**ENTRIES SUPPLIED**
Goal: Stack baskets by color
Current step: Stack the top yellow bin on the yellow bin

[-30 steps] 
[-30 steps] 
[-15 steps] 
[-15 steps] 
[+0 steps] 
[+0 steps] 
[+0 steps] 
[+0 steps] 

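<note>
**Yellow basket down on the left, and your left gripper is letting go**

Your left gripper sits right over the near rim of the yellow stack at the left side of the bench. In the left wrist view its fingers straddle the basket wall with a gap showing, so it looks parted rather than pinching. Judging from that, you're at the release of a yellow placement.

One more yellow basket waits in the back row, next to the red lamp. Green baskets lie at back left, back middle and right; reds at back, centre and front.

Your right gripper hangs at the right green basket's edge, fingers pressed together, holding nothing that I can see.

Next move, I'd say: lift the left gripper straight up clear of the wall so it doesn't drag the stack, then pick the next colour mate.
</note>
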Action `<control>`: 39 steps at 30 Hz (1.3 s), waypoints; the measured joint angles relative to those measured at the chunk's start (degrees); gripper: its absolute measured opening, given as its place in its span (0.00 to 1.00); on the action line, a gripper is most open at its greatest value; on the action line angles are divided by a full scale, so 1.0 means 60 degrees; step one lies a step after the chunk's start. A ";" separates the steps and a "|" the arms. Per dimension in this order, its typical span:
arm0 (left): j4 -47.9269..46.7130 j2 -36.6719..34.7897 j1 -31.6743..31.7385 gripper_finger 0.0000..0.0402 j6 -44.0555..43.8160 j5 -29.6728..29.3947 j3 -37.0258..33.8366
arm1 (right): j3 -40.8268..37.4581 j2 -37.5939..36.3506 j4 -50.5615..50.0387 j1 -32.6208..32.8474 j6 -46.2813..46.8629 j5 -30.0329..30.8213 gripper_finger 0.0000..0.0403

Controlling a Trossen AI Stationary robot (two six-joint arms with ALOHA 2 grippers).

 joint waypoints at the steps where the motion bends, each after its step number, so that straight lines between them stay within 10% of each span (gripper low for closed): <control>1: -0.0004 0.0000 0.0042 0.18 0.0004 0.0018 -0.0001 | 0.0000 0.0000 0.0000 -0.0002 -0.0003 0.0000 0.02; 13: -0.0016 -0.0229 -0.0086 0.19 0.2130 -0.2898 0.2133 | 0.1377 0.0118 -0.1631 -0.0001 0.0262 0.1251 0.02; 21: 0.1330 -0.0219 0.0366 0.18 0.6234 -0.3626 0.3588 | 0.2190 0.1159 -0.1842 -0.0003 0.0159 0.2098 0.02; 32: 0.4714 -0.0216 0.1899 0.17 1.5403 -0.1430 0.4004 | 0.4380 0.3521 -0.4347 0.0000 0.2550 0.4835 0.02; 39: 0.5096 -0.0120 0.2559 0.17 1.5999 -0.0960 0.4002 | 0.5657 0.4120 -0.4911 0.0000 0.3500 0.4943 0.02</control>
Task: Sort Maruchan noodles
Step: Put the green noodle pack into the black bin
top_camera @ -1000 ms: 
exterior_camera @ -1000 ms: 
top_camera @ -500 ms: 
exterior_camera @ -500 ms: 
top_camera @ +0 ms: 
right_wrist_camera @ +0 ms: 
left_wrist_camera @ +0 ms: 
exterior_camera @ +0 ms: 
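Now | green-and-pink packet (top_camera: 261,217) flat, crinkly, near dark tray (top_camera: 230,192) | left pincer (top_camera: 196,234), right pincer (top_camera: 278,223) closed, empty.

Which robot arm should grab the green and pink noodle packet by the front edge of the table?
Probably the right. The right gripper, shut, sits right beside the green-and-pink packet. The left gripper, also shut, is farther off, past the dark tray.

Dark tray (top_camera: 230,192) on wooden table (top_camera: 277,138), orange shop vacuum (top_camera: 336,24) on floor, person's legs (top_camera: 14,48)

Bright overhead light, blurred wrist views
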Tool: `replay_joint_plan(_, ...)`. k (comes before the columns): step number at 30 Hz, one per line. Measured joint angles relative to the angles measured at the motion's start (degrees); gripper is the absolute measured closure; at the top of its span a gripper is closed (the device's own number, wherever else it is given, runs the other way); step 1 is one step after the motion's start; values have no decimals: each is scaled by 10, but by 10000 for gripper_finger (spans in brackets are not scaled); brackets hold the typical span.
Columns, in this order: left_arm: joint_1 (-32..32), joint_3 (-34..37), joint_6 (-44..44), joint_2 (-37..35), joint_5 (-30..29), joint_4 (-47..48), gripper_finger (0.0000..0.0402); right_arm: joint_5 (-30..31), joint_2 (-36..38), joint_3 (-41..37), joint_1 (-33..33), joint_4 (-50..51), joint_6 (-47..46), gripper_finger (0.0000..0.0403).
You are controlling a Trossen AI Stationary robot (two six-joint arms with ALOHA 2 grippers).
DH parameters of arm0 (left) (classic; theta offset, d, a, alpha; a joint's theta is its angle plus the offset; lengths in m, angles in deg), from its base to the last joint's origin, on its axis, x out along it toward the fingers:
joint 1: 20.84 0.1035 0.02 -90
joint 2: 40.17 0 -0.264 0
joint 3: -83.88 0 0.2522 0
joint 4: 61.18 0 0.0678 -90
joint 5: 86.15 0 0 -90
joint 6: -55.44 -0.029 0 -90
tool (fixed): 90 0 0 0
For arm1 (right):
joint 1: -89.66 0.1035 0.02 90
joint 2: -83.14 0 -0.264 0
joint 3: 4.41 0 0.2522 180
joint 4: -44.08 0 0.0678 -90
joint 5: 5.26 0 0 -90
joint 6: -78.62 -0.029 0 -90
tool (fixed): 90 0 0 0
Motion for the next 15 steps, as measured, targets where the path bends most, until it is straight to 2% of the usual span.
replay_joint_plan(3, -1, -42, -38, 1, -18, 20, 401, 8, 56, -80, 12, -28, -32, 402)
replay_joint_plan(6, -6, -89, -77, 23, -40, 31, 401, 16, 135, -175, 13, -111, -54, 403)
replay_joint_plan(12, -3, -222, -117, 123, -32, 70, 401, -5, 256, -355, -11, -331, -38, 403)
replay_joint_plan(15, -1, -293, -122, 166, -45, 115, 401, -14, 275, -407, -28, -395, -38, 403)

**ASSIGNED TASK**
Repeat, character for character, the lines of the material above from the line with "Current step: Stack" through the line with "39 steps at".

**EXPECTED OUTPUT**
Current step: Stack the top yellow bin on the yellow bin

[-30 steps] 
[-30 steps] 
[-15 steps] 
[-15 steps] 
[+0 steps] 
[+0 steps] 
[+0 steps] 
[+0 steps] 

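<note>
**Yellow basket down on the left, and your left gripper is letting go**

Your left gripper sits right over the near rim of the yellow stack at the left side of the bench. In the left wrist view its fingers straddle the basket wall with a gap showing, so it looks parted rather than pinching. Judging from that, you're at the release of a yellow placement.

One more yellow basket waits in the back row, next to the red lamp. Green baskets lie at back left, back middle and right; reds at back, centre and front.

Your right gripper hangs at the right green basket's edge, fingers pressed together, holding nothing that I can see.

Next move, I'd say: lift the left gripper straight up clear of the wall so it doesn't drag the stack, then pick the next colour mate.
</note>
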Action `<control>`: 39 steps at 30 Hz (1.3 s), waypoints; the measured joint angles relative to those measured at the chunk's start (degrees); gripper: its absolute measured opening, given as its place in its span (0.00 to 1.00); on the action line, a gripper is most open at its greatest value; on the action line angles are divided by a full scale, so 1.0 means 60 degrees; step one lies a step after the chunk's start. A ";" separates the steps and a "|" the arms. Per dimension in this order, its typical span:

The output contains the complete answer to the exercise.